Repeat the data in full. Every line must match.

## Collected data
-=-=-

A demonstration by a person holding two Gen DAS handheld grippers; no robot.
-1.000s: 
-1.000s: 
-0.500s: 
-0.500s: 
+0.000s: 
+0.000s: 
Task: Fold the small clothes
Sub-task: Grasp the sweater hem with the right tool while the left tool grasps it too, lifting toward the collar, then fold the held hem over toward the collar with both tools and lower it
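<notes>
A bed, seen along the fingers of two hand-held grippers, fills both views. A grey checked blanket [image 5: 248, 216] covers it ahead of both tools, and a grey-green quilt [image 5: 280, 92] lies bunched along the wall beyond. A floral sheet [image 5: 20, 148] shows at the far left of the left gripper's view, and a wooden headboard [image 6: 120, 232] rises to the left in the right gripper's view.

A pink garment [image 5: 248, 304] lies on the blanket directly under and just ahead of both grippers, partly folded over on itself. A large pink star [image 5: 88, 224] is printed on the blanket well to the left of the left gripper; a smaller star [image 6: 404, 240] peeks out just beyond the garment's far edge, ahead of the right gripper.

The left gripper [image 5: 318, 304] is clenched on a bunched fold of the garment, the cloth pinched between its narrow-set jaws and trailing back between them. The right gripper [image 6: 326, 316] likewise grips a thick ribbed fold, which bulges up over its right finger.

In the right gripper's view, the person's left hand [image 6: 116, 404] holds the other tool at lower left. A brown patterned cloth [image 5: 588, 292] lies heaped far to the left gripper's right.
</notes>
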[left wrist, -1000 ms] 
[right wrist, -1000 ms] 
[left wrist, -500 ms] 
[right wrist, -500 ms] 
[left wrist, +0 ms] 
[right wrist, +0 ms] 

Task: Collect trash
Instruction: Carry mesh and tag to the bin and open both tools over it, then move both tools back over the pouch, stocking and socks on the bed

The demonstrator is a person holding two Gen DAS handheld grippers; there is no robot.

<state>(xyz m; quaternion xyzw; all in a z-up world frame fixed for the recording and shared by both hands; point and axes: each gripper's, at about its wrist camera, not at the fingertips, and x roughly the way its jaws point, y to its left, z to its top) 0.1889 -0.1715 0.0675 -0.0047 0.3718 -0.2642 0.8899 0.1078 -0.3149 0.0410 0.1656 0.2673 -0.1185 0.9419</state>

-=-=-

## Written answer
A demonstration by a person holding two Gen DAS handheld grippers; no robot.
-1.000s: 
-1.000s: 
-0.500s: 
-0.500s: 
+0.000s: 
+0.000s: 
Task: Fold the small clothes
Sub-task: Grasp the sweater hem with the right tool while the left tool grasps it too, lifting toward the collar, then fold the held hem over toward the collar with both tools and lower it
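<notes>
A bed, seen along the fingers of two hand-held grippers, fills both views. A grey checked blanket [image 5: 248, 216] covers it ahead of both tools, and a grey-green quilt [image 5: 280, 92] lies bunched along the wall beyond. A floral sheet [image 5: 20, 148] shows at the far left of the left gripper's view, and a wooden headboard [image 6: 120, 232] rises to the left in the right gripper's view.

A pink garment [image 5: 248, 304] lies on the blanket directly under and just ahead of both grippers, partly folded over on itself. A large pink star [image 5: 88, 224] is printed on the blanket well to the left of the left gripper; a smaller star [image 6: 404, 240] peeks out just beyond the garment's far edge, ahead of the right gripper.

The left gripper [image 5: 318, 304] is clenched on a bunched fold of the garment, the cloth pinched between its narrow-set jaws and trailing back between them. The right gripper [image 6: 326, 316] likewise grips a thick ribbed fold, which bulges up over its right finger.

In the right gripper's view, the person's left hand [image 6: 116, 404] holds the other tool at lower left. A brown patterned cloth [image 5: 588, 292] lies heaped far to the left gripper's right.
</notes>
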[left wrist, -1000 ms] 
[right wrist, -1000 ms] 
[left wrist, -500 ms] 
[right wrist, -500 ms] 
[left wrist, +0 ms] 
[right wrist, +0 ms] 

Task: Collect trash
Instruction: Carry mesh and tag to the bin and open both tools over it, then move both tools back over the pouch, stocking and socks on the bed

The demonstrator is a person holding two Gen DAS handheld grippers; there is no robot.

<state>(xyz m; quaternion xyzw; all in a z-up world frame fixed for the recording and shared by both hands; point and axes: each gripper's, at about its wrist camera, not at the fingertips, and x roughly the way its jaws point, y to its left, z to its top) 0.1889 -0.1715 0.0675 -0.0047 0.3718 -0.2642 0.8899 0.1078 -0.3149 0.0410 0.1656 0.2673 -0.1185 0.9419</state>

The answer given above is the complete response.